** Work task **
What is the number of lines in the data holding the word "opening"? Give that number by itself.

** Collected material **
::::

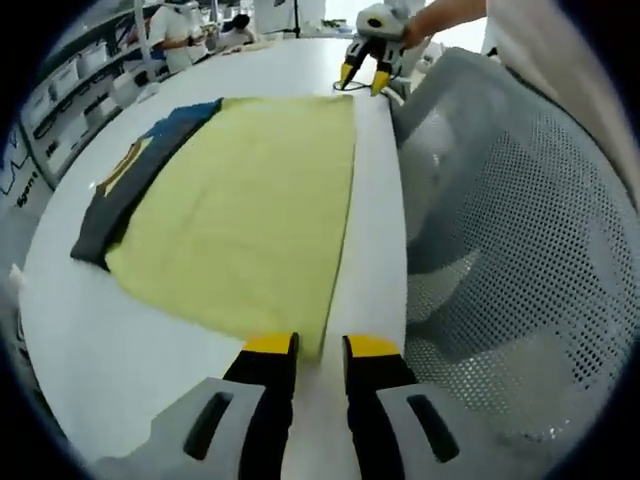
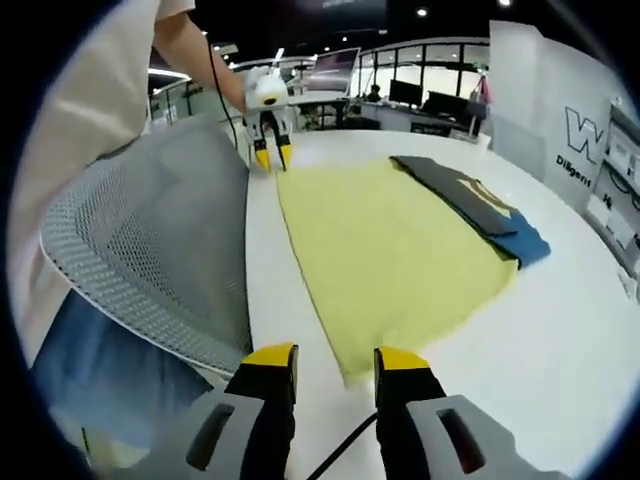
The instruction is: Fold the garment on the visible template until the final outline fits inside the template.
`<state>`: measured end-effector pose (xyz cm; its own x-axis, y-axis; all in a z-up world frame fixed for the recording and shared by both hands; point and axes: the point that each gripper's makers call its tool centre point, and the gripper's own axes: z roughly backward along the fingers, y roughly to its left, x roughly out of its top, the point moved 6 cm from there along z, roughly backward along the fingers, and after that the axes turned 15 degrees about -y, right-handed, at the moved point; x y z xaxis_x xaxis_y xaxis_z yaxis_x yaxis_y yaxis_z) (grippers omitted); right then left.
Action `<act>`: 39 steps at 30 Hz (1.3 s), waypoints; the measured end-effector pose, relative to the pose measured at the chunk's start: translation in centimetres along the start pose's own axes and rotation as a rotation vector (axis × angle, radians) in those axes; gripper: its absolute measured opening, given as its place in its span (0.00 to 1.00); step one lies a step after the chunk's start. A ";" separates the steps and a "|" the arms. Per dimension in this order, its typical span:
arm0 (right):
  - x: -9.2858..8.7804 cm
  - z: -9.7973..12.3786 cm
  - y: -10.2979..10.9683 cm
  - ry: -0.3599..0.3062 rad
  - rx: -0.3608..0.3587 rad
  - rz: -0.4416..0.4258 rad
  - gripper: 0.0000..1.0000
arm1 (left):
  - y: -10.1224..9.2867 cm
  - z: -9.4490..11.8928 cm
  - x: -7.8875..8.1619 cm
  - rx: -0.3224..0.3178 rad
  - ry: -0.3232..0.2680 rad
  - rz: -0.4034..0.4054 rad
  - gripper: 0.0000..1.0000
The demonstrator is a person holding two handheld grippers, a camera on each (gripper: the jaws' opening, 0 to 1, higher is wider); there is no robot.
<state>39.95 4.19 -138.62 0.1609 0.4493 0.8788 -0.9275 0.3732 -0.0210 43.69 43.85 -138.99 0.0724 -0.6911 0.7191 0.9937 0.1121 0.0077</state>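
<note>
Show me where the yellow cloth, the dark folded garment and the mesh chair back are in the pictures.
yellow cloth (image 1: pixel 250 215): left gripper view, middle of its flat surface.
dark folded garment (image 2: pixel 470 195): right gripper view, on its grey upper part.
mesh chair back (image 1: pixel 520 240): left gripper view, middle of the grey mesh.

We see grey mesh chair back (image 1: pixel 520 250) (image 2: pixel 160 260) beside white counter (image 1: pixel 120 370) (image 2: pixel 570 330). Shelves with bins (image 1: pixel 70 80) at far left. Monitors (image 2: pixel 430 100) on distant desks.
</note>
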 end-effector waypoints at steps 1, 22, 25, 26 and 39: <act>-0.1 0.0 0.0 0.004 0.002 0.001 0.26 | 0.0 0.0 0.0 0.001 0.004 -0.011 0.18; -1.2 -0.7 -0.8 0.090 0.053 0.153 0.14 | 0.8 -0.2 -0.3 0.006 0.033 -0.116 0.10; -1.3 -0.7 -1.0 0.096 0.054 0.168 0.10 | 0.9 -0.2 -0.2 0.006 0.032 -0.114 0.09; -1.3 -0.8 -1.1 0.098 0.051 0.177 0.09 | 0.9 -0.2 -0.2 0.008 0.033 -0.115 0.08; -1.0 -0.6 -1.5 0.127 0.052 0.217 0.00 | 1.2 0.1 -0.1 0.009 0.025 -0.129 0.04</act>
<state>41.41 3.66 -139.80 -0.0058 0.6136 0.7896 -0.9605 0.2163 -0.1751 44.89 44.12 -138.95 -0.0533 -0.7176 0.6945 0.9941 0.0276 0.1048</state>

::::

** Solution for this problem **
2